[DESCRIPTION OF THE TASK]
Please report how many lines in the data underneath hold the word "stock", with no other text.

[DATA PROVIDED]
──────────────────────────────
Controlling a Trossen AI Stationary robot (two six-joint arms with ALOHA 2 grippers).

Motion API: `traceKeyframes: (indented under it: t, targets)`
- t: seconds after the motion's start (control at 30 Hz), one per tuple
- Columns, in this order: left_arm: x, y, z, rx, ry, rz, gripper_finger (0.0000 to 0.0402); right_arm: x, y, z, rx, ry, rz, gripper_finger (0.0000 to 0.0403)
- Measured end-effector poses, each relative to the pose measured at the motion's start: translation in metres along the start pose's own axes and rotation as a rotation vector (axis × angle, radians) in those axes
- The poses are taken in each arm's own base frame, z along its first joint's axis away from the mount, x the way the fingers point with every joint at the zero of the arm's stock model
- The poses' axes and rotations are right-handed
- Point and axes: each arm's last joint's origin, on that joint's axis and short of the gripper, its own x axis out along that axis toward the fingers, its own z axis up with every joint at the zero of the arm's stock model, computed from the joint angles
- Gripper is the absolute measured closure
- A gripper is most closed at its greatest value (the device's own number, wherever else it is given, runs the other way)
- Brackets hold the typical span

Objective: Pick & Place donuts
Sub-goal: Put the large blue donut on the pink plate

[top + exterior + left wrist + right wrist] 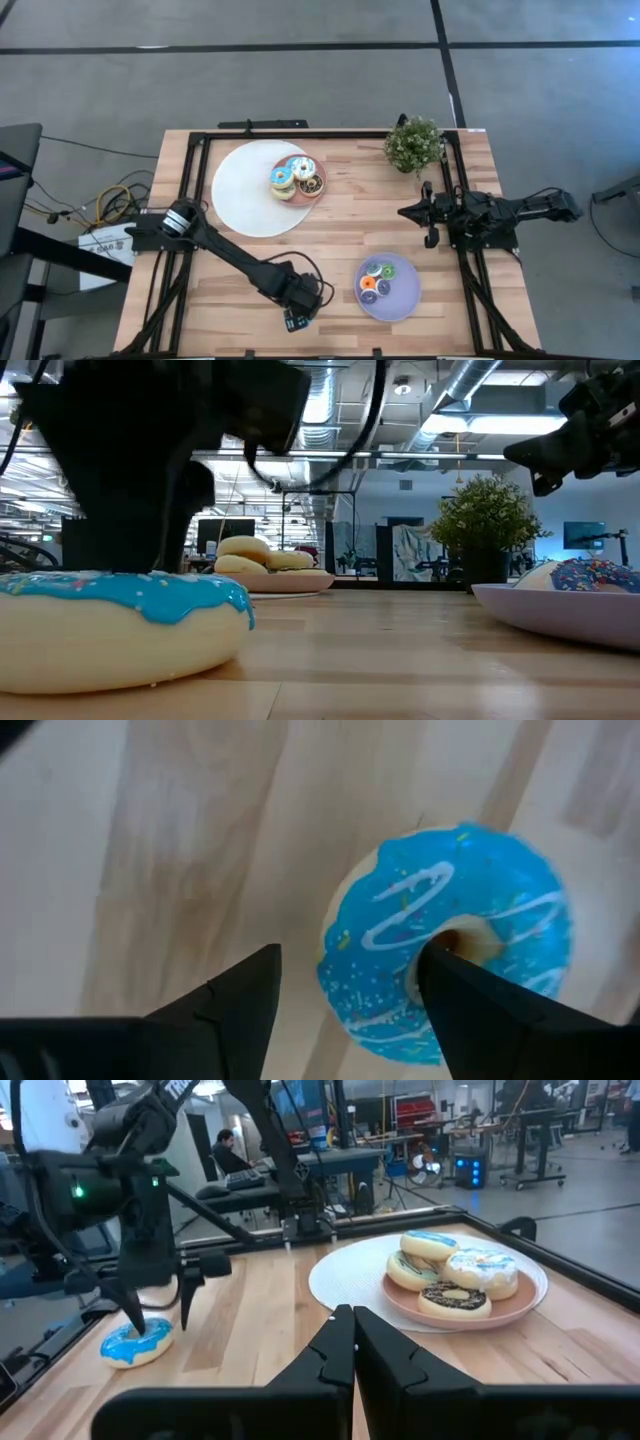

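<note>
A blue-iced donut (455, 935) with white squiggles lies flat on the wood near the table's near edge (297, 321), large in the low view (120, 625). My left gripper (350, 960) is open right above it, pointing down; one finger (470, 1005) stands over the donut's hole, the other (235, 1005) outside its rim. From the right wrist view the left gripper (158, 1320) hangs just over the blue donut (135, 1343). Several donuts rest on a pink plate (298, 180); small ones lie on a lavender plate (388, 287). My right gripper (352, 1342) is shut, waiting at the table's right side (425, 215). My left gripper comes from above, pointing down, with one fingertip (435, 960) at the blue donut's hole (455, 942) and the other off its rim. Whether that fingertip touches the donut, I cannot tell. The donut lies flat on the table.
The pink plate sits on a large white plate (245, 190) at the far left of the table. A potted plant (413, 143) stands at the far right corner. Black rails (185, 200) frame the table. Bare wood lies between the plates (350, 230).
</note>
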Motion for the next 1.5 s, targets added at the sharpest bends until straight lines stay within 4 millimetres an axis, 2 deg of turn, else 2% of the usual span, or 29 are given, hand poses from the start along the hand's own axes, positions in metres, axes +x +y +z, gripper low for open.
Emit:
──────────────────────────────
[RESULT FOR THIS TASK]
2